- Manufacturer: Yamaha Corporation
- Period: 1977–2015, 2017–present

Hardware
- Pickup(s): Usually a split single-coil, and "blade" single-coil

Colors available
- Rose-burst, natural, white, black, blue, etc.

= Yamaha Broad Bass =

Yamaha model of bass guitar

The Yamaha Broad Bass (often abbreviated as BB), is the third model of bass originally produced by Yamaha, first released in 1977.

==Description==
The BB Bass is differentiated from the Yamaha Super Bass, a Yamaha version of Fender's Fender Jazz Bass, and the Yamaha Precision Bass, which is Yamaha's version of Fender's Fender Precision Bass by the neck-through body, and the pick-up and body shape.

The Broad Bass was conceived to pander to a western audience, after the SB and PB basses almost only sold in Japan.

==History==
The Broad Bass 1200 was first released in 1977, the first model of BB, as the premium version of the BB Bass, the BB1000 and BB800 models were also released in different price ranges.
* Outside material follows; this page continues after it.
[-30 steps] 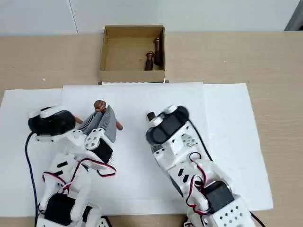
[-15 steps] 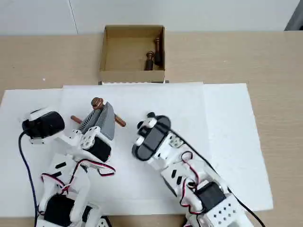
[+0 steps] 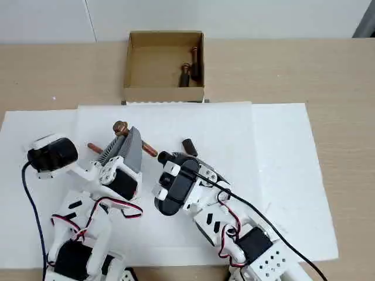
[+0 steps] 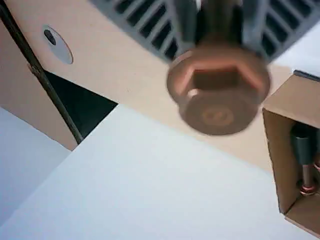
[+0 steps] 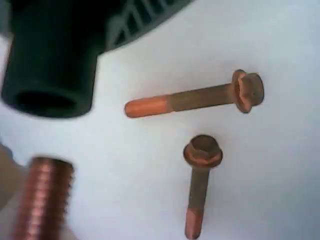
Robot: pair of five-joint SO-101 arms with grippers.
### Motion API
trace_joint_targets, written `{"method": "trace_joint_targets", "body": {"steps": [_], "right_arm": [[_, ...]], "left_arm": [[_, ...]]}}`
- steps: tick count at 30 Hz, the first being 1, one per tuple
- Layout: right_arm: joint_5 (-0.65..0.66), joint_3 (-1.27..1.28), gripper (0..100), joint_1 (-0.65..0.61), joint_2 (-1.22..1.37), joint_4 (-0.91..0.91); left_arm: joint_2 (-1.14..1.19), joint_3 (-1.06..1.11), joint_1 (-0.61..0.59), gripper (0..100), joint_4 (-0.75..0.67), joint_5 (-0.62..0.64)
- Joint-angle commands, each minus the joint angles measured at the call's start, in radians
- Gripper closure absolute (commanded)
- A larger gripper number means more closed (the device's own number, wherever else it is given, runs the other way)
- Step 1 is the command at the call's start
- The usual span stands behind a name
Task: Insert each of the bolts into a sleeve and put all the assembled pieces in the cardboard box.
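Note:
My left gripper is shut on a copper bolt, held above the white mat; its hex head sits between the grey fingers. The bolt's threaded tip points toward my right gripper, which is shut on a black sleeve. The sleeve's open mouth faces that tip, a short gap apart. Two loose bolts lie on the mat, and one of them shows left of the left gripper. A spare sleeve lies on the mat.
The cardboard box stands beyond the mat's far edge, with two assembled pieces in its right side; they also show in the left wrist view. The white mat is bare on the right. Wooden table surrounds it.
My right arm has swung left and nearer to the left gripper with the sleeve, uncovering the spare sleeve on the mat. The left arm shifted only slightly.

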Motion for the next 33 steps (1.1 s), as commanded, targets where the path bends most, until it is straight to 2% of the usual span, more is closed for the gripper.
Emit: {"method": "trace_joint_targets", "body": {"steps": [1, 5, 9, 16, 33], "right_arm": [[0.015, -0.011, 99.6, -0.012, -0.008, -0.028], [0.017, -0.012, 99.6, -0.012, -0.008, -0.030], [0.028, -0.012, 99.6, -0.012, -0.008, -0.070], [0.049, -0.008, 99.6, -0.012, -0.008, -0.070], [0.051, -0.009, 99.6, -0.059, -0.008, -0.076]], "left_arm": [[-0.012, -0.002, 0.043, 99, -0.025, 0.026], [-0.011, 0.012, 0.100, 99, -0.032, 0.064], [-0.015, 0.058, 0.091, 99, -0.044, 0.057], [-0.015, 0.056, -0.002, 99, -0.107, 0.037], [-0.015, 0.102, 0.025, 99, -0.117, 0.035]]}}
All three models of the original BB only had a single-coil split pick-up, similar to the Fender Precision, although this pickup was reverse mounted.

One year later, Yamaha released the BB2000, a higher-end model, with an added "Blade" Jazz-Bass style pick-up. A fretless version was released also.

Four years later, in 1982, Yamaha released the BB3000, an even higher end BB, and the reverse "P" pickup was changed to a regular "P" pickup. Two years after, in 1984, Yamaha released the BB5000, one of the first mass-produced five string basses.

Broad Basses are still produced today, under models like the P34, or 734.

==Notable players==
- Paul McCartney played a BB1200 in Paul McCartney and Wings from 1977 to 1985, this bass was auctioned off for US$496,100, making it the most expensive auctioned bass guitar ever.
- Peter Hook played a Broad Bass in Joy Division, and plays a BB734a now. Yamaha currently produces a BBPH signature model for him, loosely based on the design of the BB1200.
- Verdine White played a custom BB2000 in Earth, Wind and Fire, with an Egyptian design embedded in the body, as seen in Let's Groove and Boogie Wonderland, he also has used a BB3000 for a performance at the White House.
- Tetsuo Sakurai played a BB2000 in Casiopea from 1980 to 1984, and Yamaha produced a signature model BB for him in 1984, although was never sold commercially.